Dataset excerpts
────────
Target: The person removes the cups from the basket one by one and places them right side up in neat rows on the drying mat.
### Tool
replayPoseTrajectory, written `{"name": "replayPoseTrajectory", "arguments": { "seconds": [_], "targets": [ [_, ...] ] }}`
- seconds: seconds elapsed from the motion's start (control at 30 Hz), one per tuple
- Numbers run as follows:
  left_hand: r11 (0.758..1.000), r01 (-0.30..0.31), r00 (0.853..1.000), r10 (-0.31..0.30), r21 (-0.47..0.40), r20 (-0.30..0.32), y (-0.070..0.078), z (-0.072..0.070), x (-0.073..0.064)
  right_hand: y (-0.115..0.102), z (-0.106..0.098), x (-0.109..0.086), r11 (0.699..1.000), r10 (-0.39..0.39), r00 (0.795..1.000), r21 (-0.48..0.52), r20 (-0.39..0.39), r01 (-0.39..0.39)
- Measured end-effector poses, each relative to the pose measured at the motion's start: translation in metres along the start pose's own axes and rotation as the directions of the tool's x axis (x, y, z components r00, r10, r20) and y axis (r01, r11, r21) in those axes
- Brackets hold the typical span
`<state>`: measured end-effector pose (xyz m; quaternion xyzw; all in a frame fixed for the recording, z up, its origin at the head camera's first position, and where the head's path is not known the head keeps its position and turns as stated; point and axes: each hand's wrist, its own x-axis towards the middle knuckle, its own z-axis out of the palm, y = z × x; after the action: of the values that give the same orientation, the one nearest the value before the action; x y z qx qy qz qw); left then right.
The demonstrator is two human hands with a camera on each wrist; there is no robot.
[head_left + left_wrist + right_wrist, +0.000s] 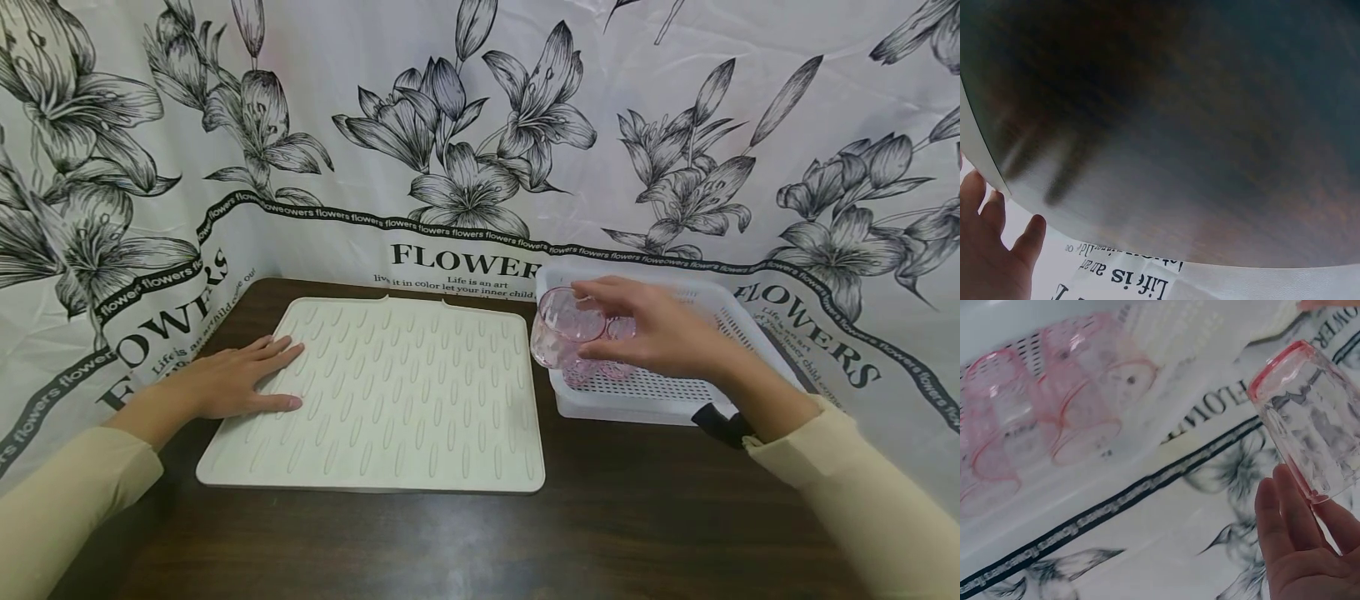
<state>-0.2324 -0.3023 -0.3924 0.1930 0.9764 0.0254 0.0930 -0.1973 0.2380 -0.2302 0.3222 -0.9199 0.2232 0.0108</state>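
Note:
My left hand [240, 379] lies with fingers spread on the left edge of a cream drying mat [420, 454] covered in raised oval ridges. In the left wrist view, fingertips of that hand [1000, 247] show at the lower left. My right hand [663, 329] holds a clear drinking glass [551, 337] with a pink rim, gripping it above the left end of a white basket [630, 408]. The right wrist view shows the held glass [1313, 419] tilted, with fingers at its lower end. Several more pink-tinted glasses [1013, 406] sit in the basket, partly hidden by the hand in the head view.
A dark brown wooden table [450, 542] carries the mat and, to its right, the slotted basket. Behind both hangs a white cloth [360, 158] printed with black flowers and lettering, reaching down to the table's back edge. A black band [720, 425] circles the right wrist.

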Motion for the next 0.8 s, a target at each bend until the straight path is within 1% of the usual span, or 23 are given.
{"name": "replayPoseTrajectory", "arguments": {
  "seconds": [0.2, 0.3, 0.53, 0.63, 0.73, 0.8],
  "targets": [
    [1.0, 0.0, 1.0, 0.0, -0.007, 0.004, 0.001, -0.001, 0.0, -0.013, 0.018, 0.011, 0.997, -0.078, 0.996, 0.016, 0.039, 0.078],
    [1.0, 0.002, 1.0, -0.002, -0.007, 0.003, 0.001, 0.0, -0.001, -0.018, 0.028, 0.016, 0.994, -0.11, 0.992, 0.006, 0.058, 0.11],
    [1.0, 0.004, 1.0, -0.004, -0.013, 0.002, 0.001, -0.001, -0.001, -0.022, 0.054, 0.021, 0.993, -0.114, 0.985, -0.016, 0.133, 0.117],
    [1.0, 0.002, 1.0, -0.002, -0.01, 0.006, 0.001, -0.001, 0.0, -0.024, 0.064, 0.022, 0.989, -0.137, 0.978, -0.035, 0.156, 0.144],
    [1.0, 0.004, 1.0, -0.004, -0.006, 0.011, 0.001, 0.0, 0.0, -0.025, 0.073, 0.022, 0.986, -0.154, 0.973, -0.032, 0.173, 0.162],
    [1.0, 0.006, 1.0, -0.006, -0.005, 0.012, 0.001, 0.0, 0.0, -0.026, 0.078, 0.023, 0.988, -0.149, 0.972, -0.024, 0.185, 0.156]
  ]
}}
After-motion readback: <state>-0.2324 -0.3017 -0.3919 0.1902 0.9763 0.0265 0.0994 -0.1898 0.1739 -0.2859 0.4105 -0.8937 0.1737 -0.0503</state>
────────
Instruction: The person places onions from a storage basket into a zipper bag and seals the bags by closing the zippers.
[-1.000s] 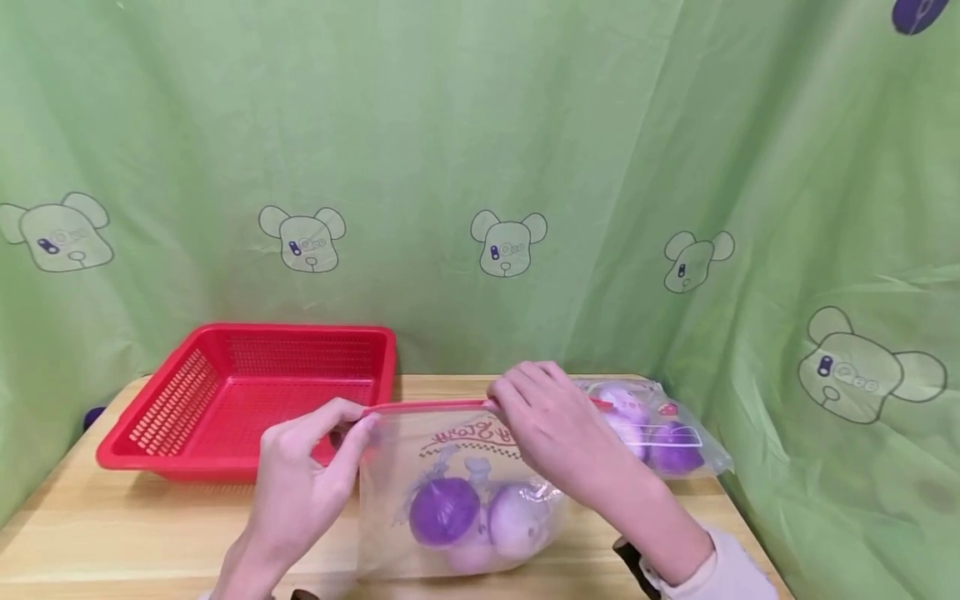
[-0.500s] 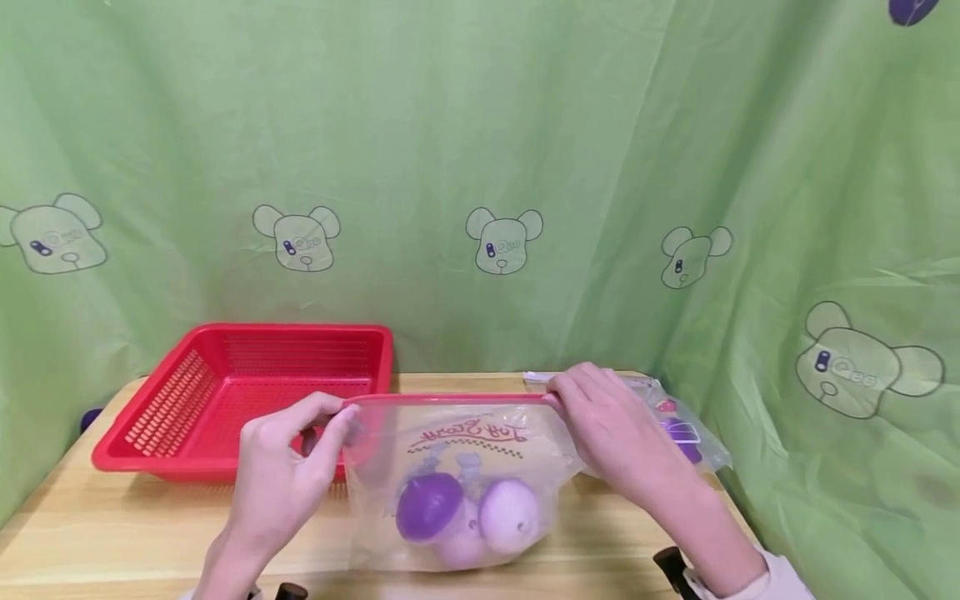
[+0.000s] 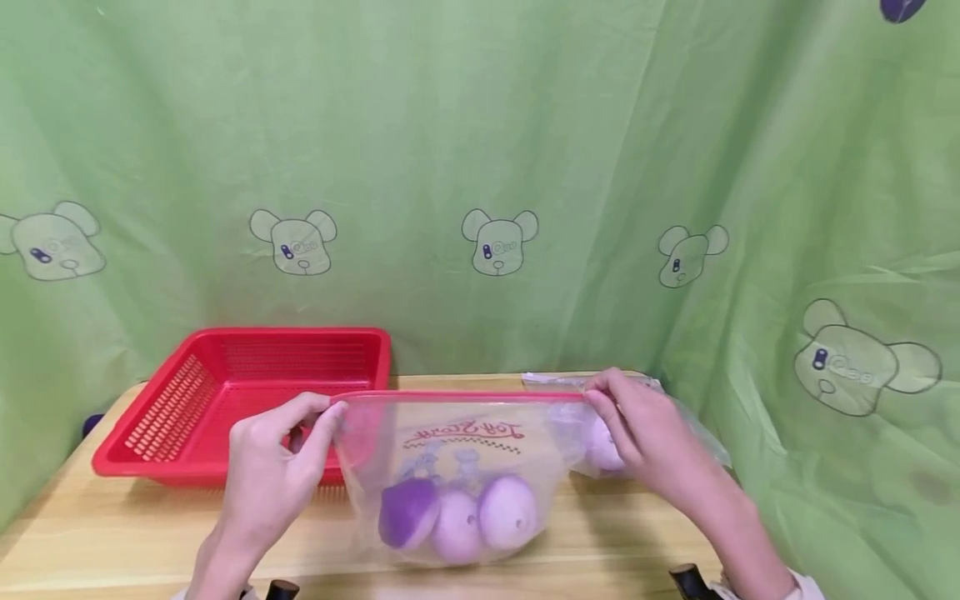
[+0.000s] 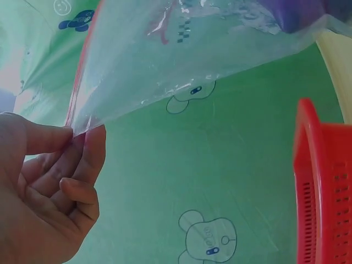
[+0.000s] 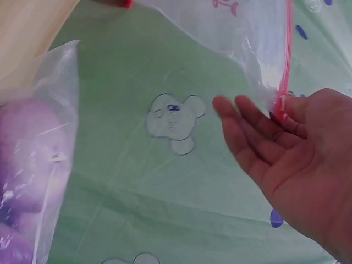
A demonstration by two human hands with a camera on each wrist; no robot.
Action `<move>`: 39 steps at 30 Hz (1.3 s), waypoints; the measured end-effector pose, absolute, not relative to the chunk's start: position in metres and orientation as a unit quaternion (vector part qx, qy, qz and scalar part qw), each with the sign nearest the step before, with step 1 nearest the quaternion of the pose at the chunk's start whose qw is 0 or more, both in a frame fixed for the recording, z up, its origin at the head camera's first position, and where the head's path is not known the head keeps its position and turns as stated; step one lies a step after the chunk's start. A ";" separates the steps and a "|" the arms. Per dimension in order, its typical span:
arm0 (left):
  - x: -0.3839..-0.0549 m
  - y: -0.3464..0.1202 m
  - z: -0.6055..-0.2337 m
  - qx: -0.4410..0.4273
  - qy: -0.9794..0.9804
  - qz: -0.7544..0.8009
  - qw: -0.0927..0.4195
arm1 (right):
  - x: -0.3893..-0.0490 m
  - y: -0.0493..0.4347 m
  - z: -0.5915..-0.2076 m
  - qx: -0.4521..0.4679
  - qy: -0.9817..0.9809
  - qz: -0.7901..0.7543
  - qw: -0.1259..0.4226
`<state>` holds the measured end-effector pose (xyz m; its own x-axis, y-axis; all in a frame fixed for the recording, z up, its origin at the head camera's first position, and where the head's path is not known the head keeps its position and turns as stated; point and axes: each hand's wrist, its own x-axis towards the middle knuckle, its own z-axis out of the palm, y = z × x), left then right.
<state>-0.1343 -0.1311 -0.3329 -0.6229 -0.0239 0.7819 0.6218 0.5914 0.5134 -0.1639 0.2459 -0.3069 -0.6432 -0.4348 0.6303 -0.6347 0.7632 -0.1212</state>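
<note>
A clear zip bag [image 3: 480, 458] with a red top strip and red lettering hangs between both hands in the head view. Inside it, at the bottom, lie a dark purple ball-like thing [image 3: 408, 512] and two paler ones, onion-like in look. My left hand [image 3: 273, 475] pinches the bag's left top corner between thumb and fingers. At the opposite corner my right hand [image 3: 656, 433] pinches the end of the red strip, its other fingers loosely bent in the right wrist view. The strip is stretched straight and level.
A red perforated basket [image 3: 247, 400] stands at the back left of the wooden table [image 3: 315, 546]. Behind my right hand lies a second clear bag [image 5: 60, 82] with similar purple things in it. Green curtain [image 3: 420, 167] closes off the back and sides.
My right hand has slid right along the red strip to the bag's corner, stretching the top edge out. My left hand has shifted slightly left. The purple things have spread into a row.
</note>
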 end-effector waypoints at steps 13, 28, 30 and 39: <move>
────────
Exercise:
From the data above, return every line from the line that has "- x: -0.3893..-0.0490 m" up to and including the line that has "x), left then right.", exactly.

Response to the task:
  - x: -0.3893..-0.0490 m
  - y: -0.0493..0.4347 m
  - z: -0.5915..-0.2076 m
  - qx: -0.4521..0.4679
  - qy: -0.9817..0.9809
  - qz: -0.7901..0.7543
  - qw: -0.1259..0.4226
`<state>` holds the measured end-effector pose (xyz m; its own x-axis, y-axis; all in a frame fixed for the recording, z up, its origin at the head camera's first position, and where the head's path is not known the head keeps its position and turns as stated; point and axes: each hand's wrist, its own x-axis towards the middle knuckle, its own z-axis out of the palm, y = z × x), left then right.

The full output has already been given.